Rates Spark: Treasuries bully direction
The end games for the Fed and ECB continue to pull in different directions. It’s been quite the change in sentiment in the past six weeks. The Fed was supposed to be the big cutter on a delayed start. Now the pressure is greater on the ECB. This is manifesting in ongoing widening in the Treasury-Bund spread. And in the end, direction is being bullied by Treasuries
Treasuries continuing to test the upside for yields, and for good reason
The US 10yr yield has had a material breakout to the upside through Monday. And it's not a huge surprise. A number of factors continue to push in that direction. US macro data continues to refuse to lie down. Risk assets did not have a great day on Monday, but new highs were hit on many major indices in the past week or so. Trump doing better in the polls also pushes in the same direction. Neither one of these is in the driving seat, but importantly there is not much impulse out there to push things in the other direction. For example, the Israel war is not having a meaningful impact (but that can change).
And even the inflation data is being viewed with a renewed degree of scrutiny as we face into another round of core PCE data next week, with some murmurings of a 0.3% month-on-month for core PCE. The latest payrolls report also looms. A week ago the consensus was in the 100k region, as the "weather" spiked jobless claims. But payrolls estimates have been edging higher by the day since. The consensus estimate is now in the 140k area, just a smidgen below the 150k level that is bang on neutral for the economy. We think payrolls is primed to be weaker than this, but we need to wait another 12 days before we know either way.

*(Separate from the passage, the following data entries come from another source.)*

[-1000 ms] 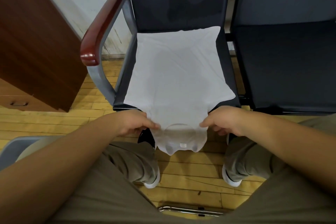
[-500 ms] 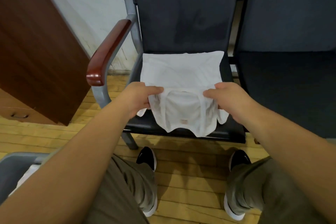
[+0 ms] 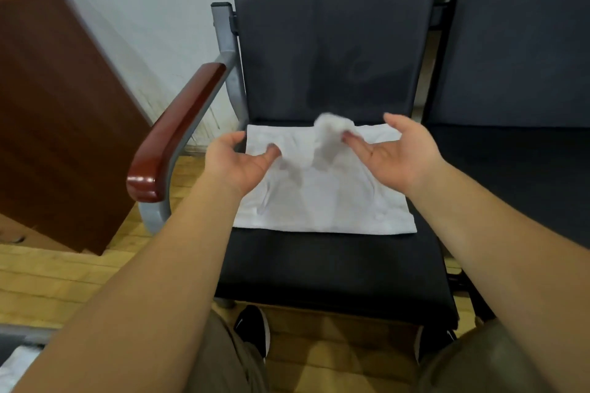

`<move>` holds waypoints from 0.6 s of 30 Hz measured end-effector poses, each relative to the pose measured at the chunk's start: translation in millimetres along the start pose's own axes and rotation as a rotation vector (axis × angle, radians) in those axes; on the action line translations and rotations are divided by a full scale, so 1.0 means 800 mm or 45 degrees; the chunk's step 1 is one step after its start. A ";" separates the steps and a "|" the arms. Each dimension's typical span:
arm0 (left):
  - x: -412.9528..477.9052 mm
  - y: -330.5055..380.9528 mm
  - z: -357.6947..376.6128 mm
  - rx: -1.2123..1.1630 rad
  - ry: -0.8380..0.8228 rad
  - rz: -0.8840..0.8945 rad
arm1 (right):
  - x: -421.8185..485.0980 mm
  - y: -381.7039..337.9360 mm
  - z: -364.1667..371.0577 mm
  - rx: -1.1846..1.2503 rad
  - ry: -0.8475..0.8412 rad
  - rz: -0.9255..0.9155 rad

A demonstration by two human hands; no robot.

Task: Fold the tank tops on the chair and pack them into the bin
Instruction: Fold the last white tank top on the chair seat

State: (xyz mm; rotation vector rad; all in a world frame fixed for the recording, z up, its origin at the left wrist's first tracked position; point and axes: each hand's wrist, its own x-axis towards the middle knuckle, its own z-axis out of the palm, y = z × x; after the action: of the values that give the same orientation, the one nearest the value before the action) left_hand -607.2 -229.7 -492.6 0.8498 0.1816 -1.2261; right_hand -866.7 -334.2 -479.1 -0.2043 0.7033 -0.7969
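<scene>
A white tank top (image 3: 325, 204) lies folded in half across the back part of the dark chair seat (image 3: 319, 268). Its strap end (image 3: 332, 131) is blurred and lifted in the air between my hands. My left hand (image 3: 236, 163) hovers palm-up at the top's left edge, fingers loosely curled and holding nothing. My right hand (image 3: 399, 156) hovers palm-up at the right, fingers spread, fingertips beside the airborne straps. A grey bin corner (image 3: 16, 338) with something white inside shows at the bottom left.
A red-brown wooden armrest (image 3: 172, 137) on a grey frame borders the seat's left side. A second dark chair (image 3: 517, 163) stands to the right. A brown wooden cabinet (image 3: 57, 112) sits left on the wooden floor. My shoes and knees are below the seat's front edge.
My hands carried the strap end from the seat's front edge up and over the body of the top, then let go. The straps are now dropping onto the folded half.
</scene>
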 end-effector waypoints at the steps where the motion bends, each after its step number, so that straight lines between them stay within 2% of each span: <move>1: 0.010 0.000 0.002 -0.042 0.024 0.009 | 0.011 -0.006 -0.003 0.089 0.007 -0.011; 5: 0.027 -0.010 0.012 -0.061 0.098 -0.082 | 0.037 -0.006 -0.017 -0.124 0.102 0.043; 7: 0.025 -0.013 0.018 0.170 0.104 -0.110 | 0.041 -0.003 -0.018 -0.436 0.165 0.056; 8: 0.025 -0.014 0.019 0.424 0.130 -0.091 | 0.041 -0.001 -0.018 -0.693 0.232 0.035; 11: 0.030 -0.019 0.018 1.593 0.324 0.107 | 0.044 0.001 -0.031 -1.598 0.447 -0.068; 13: 0.029 -0.018 0.010 2.383 0.307 0.204 | 0.044 0.004 -0.042 -2.032 0.505 -0.044; 14: 0.026 -0.018 0.006 2.629 0.239 0.253 | 0.042 0.005 -0.047 -2.192 0.490 -0.013; 16: 0.013 -0.021 -0.003 2.731 0.163 0.257 | 0.032 0.011 -0.055 -2.462 0.399 0.002; 18: 0.009 -0.021 -0.016 2.789 0.134 0.232 | 0.021 0.019 -0.067 -2.603 0.327 -0.057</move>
State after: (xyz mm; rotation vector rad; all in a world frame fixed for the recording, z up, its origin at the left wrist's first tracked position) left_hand -615.3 -227.9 -513.8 2.6366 -1.4032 -0.7884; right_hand -884.4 -331.1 -533.9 -1.9622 1.5399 0.1665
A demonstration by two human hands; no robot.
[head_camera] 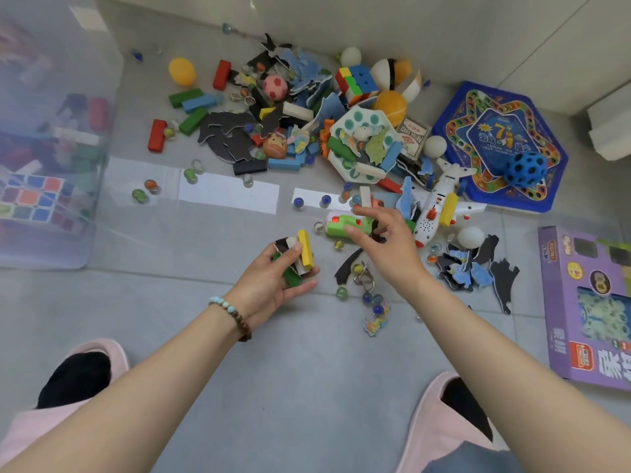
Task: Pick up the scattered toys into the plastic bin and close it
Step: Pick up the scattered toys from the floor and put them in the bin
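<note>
Blocks [305, 249] clutched in left hand [273, 279]; right hand [386, 240] released above green toy [343, 226]. Grip toy mid-body, then unload into plastic bin [51, 138].

A translucent plastic bin [102, 97] stands at the far left, a colour cube [32, 196] and blocks dimly visible through its wall. To its right, a heap of toys spreads across the floor [307, 370] — a red block [221, 74], green blocks [186, 97], a yellow ball [182, 71], a pink football [275, 87] and a second cube [356, 81]. Farther right lies a blue star-patterned game board [454, 131] with a blue holed ball [526, 169] resting on it; a white toy aeroplane [440, 203] lies at its near-left edge. Glass marbles [298, 201] dot the middle ground. Nearer, the left hand [273, 278] grips a yellow block [305, 249], a green piece [290, 273] and dark jigsaw scraps — all lifted off the floor. A purple box [587, 302] lies flat at the right edge.
</note>
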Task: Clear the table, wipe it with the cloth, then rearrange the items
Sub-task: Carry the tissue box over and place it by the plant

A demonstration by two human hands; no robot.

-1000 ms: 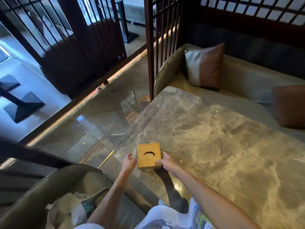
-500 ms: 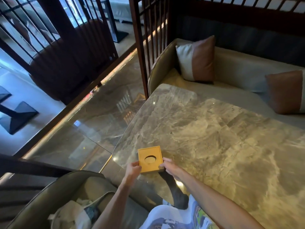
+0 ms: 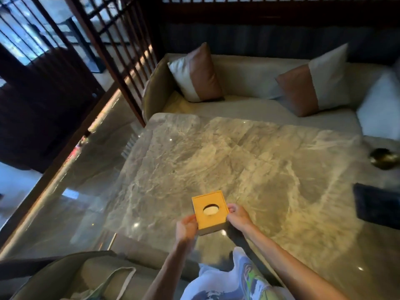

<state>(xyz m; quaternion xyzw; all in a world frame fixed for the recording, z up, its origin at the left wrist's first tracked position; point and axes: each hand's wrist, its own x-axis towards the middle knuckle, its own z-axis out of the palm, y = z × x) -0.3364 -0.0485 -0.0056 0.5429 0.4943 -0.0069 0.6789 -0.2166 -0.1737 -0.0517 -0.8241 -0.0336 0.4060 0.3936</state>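
A square yellow wooden box (image 3: 210, 210) with a round hole in its top bears no readable writing; left hand (image 3: 186, 228) and right hand (image 3: 238, 216) each close their grip on opposite sides, near the polished marble bench (image 3: 249, 161) edge; a dark flat rectangle (image 3: 376, 205) lies far right.

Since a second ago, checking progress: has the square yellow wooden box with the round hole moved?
Yes. The yellow wooden box, gripped by both hands, has shifted right, away from the marble table's left edge.
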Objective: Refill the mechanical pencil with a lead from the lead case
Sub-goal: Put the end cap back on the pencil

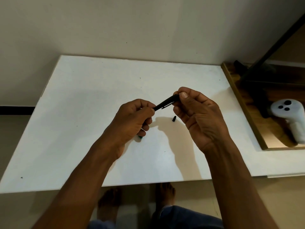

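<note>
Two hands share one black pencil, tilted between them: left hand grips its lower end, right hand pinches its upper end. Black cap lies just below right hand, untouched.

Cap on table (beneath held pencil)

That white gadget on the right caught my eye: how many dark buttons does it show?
3 on the head of the white controller: one dark button farthest, one left, one nearest. Others may be hidden underneath.
</note>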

We've argued that a trend towards 4.25% for the 10yr was probable until or unless we see a payrolls wobble. See here. Given the big move through Monday, some stabilisation is likely first. The market moves through Monday sets out the stall for expectations of firmish data next week. Treasury bulls will be looking to negate that presumption. We're fine to switch to bullish on some weak data, but we need to see it first. Till then, we remain tactically bearish on Treasuries.
Repricing of ECB endpoint as recession fears lessen
Euro rates bounced higher again after the prevailing dovish sentiment in the wake of the European Central Bank meeting. But interestingly the very short-end remained relatively anchored, and the expectation of a December cut is still around 20%. Instead, the move could be more characterised as a repricing of the ECB endpoint, which at around 1.8% now, is slowly making its way back to 2%.
The market's trust in the ECB to manage growth issues can bolster the back-end of the curve, particularly if economic data doesn't worsen too quickly. We see the neutral rate of the ECB in the range of 2.0-2.25%, and thus the current 5Y EUR swap rate of 2.1% still has room to drift higher as recession risk fears lessen. Having said that, with the US elections in exactly two weeks, bond markets may want to sit that out before making a more confident move up.
Plenty of speakers to watch at the IMF’s annual get-together
Meanwhile, the attention will go to a long list of central bankers speaking at the IMF these days. Given the ECB’s cut last week was apparently a unanimous decision, much to the surprise of markets, we’ll be listening to the change of tone of the more hawkish speakers, including the Austrian Holzmann and Knot from the Netherlands. Also, the Bank of England’s Bailey will be one to watch, since we anticipate a more dovish tone going forward.
Tuesday's events and market views
Plenty of central bankers speaking at various IMF-related events, including Lagarde from the ECB and Bailey from the Bank of England. In terms of data the calendar is light, with US mortgage applications perhaps the highlight. The Richmond manufacturing index is expected to improve slightly from -17 to -21.
Italy announced a syndication for an estimated €13bn, including a new 7Y BTP and a 30Y BTP tap. The UK will auction a 20Y Gilt linker for £0.9bn. From Germany we have €5bn of new 2Y Schatz up for auction.